YOUR ASSIGNMENT: Report each line of the records where "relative" occurs.

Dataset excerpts

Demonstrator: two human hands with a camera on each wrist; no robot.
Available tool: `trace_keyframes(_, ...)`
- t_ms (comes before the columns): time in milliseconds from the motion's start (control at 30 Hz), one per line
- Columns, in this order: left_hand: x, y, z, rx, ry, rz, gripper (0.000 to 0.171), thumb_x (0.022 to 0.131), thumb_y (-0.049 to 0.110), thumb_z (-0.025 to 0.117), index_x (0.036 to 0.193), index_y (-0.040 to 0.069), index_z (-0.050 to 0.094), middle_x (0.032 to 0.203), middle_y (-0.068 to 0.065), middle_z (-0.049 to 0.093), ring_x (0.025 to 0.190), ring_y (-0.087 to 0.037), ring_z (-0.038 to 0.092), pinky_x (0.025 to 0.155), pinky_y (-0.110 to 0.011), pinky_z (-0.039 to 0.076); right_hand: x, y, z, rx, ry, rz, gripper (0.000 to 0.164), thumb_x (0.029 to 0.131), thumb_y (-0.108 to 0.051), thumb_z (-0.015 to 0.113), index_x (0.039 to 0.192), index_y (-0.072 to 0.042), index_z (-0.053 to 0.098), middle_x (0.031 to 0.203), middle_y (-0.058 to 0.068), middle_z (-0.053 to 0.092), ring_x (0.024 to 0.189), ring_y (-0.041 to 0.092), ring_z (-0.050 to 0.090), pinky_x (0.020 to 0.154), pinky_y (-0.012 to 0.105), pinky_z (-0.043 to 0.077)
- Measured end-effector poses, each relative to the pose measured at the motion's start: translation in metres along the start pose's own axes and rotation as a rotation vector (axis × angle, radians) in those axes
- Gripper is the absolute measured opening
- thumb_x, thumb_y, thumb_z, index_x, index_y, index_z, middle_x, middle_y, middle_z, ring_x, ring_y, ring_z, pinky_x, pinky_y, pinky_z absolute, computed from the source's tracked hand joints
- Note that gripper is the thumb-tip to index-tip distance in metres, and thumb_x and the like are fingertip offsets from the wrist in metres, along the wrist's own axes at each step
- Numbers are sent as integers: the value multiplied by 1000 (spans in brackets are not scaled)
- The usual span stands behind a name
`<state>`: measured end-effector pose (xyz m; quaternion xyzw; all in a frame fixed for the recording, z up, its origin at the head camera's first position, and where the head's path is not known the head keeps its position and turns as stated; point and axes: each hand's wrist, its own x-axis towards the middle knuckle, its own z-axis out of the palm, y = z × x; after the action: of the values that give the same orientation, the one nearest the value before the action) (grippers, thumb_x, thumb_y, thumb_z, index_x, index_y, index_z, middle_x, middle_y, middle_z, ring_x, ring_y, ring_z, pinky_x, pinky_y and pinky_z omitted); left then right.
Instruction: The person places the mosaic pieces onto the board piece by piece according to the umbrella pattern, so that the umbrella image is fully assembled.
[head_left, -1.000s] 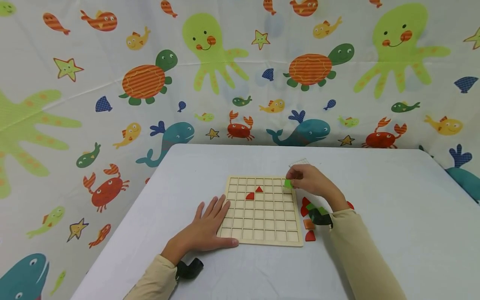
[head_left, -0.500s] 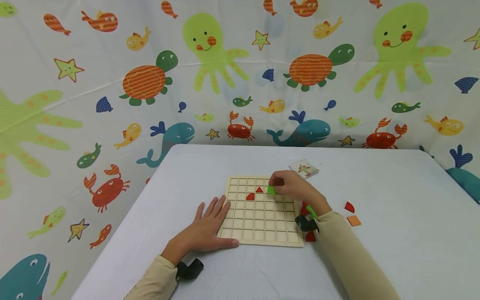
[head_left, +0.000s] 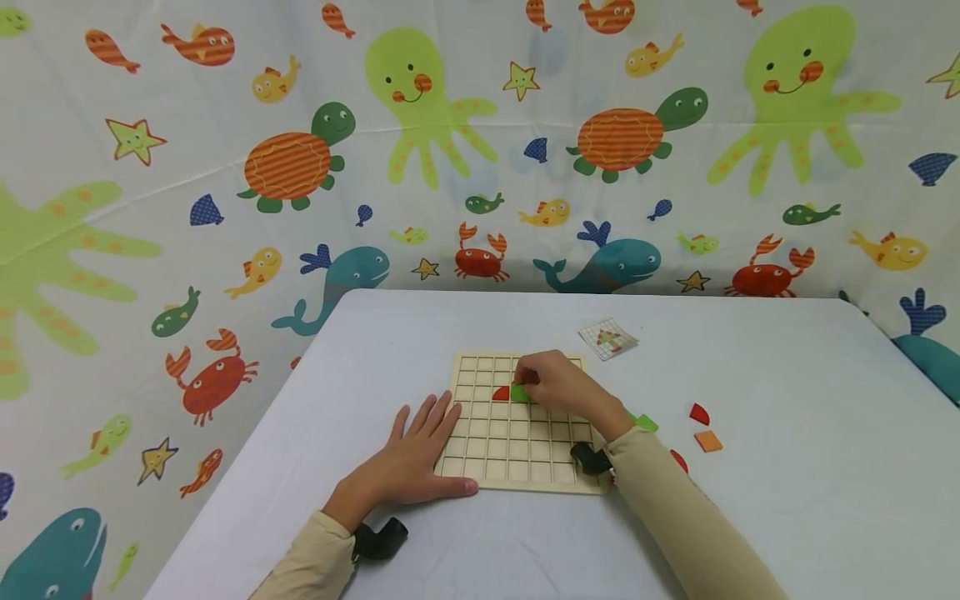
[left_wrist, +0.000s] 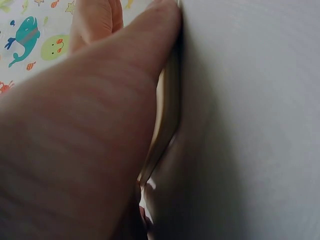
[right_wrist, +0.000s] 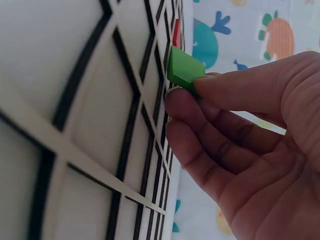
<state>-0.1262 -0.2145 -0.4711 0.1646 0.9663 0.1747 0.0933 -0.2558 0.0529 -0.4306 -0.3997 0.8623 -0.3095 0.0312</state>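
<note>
Head view, hours read from the centre of the wooden board (head_left: 517,450), with twelve at the far edge. At eight, find the left hand (head_left: 411,465) resting against the near-left corner, with fingers straight and spread, gripping nothing. At eleven, see the red quarter-round (head_left: 501,394) lying in a cell. Just right of it, at twelve, see the green piece (head_left: 519,393), pinched firmly between thumb and fingers of the right hand (head_left: 566,389), nearly closed. Cannot tell whether touching the board. Likely light, rigid and hard to damage, perhaps slightly slick on smooth faces. Best taken by two opposite side edges, leaving the underside bare. Toward one, note the printed card (head_left: 609,338); at three, a red wedge (head_left: 700,414) and an orange square (head_left: 708,442), well apart from the board.

Compared with half a second ago: kept the left hand and red quarter-round in place; brought the green piece leftward from about one o'clock; hid the red triangle, visible then, behind the right hand; fully uncovered the card.
</note>
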Motion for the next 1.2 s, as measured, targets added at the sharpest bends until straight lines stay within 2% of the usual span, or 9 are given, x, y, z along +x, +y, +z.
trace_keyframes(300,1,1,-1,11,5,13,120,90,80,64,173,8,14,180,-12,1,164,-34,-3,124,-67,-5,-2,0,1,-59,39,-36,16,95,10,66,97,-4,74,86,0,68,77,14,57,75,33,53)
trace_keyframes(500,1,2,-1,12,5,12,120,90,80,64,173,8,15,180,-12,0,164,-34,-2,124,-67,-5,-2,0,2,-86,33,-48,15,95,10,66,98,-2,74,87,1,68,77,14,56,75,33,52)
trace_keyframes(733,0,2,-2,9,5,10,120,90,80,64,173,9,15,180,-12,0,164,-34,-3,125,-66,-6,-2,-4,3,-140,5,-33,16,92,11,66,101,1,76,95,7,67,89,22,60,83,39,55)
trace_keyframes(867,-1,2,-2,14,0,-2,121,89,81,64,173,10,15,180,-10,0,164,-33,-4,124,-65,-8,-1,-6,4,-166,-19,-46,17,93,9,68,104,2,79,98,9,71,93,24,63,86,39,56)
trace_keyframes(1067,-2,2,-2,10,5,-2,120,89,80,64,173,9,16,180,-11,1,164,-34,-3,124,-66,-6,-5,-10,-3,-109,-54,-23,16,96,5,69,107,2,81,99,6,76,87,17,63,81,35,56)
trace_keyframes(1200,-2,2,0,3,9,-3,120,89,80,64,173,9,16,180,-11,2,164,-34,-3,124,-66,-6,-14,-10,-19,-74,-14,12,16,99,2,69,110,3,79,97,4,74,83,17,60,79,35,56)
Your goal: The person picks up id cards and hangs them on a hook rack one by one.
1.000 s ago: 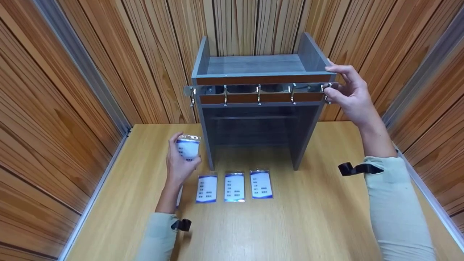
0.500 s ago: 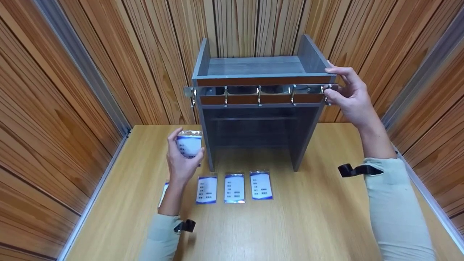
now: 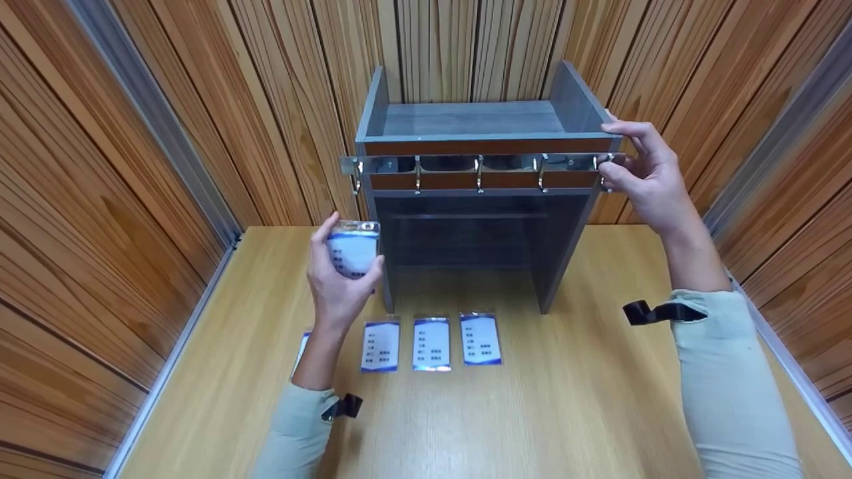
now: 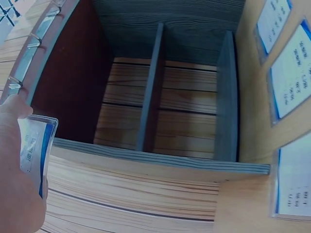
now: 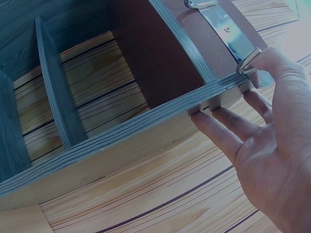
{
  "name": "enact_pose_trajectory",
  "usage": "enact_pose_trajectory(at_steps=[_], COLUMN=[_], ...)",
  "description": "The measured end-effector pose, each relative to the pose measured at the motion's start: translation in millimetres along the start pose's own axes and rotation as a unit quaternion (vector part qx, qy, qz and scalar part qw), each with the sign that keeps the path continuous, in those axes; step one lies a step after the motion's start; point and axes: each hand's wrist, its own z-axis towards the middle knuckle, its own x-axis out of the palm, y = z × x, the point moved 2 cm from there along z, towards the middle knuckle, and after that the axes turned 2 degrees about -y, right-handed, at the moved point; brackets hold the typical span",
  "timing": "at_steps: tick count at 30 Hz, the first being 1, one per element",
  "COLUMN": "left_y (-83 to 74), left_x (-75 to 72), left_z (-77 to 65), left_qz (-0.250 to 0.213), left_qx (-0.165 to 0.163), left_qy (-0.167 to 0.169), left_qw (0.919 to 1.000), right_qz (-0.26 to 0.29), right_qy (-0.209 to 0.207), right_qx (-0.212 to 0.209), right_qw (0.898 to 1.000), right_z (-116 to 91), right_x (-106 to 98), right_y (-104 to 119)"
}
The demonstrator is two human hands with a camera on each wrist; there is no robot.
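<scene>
My left hand point(image 3: 339, 289) holds a badge card in a clear plastic sleeve point(image 3: 354, 251), white with blue bands, upright between thumb and fingers. It is just left of the grey wooden rack point(image 3: 472, 120), below the left end of the metal hook rail point(image 3: 447, 163). In the left wrist view the card's sleeve point(image 4: 35, 145) shows beside the rack's side panel. My right hand point(image 3: 647, 169) grips the rack's upper right corner. In the right wrist view its fingertips press the side panel's outer face, with the thumb at the end hook point(image 5: 250, 60).
Three similar badge cards lie in a row before the rack: left point(image 3: 380, 346), middle point(image 3: 431, 344) and right point(image 3: 480, 339). Another card point(image 3: 301, 349) is partly hidden behind my left forearm. Wood-panelled walls point(image 3: 286, 113) stand close around the table point(image 3: 532, 399).
My left hand has lifted the badge card up and slightly right, toward the hook rail's left end. A card behind the left forearm shows on its other side. The right hand keeps its hold.
</scene>
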Motion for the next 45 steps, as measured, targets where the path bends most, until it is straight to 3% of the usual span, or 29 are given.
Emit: enact_pose_trajectory(at_steps=[20,35,45], left_y=[-29.9,-29.3,-25.9], left_x=[3.0,3.1,2.4], left_z=[28.8,37.7,37.9], left_qz=[-0.041,-0.051,-0.019], left_qx=[0.039,0.048,0.053], left_qy=[-0.02,-0.03,-0.037], left_qw=[0.9982,0.9971,0.9978], right_qz=[0.005,-0.007,-0.011], right_qy=[-0.007,-0.002,-0.009], right_qx=[0.001,0.005,0.01], right_qw=[1.0,1.0,1.0], right_z=[0.7,0.0,0.3], right_x=[-0.2,3.7,4.5], right_y=[0.6,-0.9,-1.9])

EXERCISE SOLUTION:
- Measured end-effector poses, each relative to the pose measured at the motion's start: translation in metres along the start pose's own axes and rotation as a rotation vector (axis × angle, radians) in those axes
  "description": "The measured end-effector pose, each relative to the pose measured at the motion's start: translation in millimetres along the start pose's own axes and rotation as a unit quaternion (vector part qx, qy, qz and scalar part qw), each with the sign that keeps the path continuous, in those axes; step one lies a step after the motion's start; point and axes: each hand's wrist, its own z-axis towards the middle knuckle, its own x-axis out of the palm, y = z × x, the point moved 2 cm from there along z, towards the middle knuckle, and after that the axes turned 2 degrees about -y, right-handed, at the moved point; brackets hold the typical span",

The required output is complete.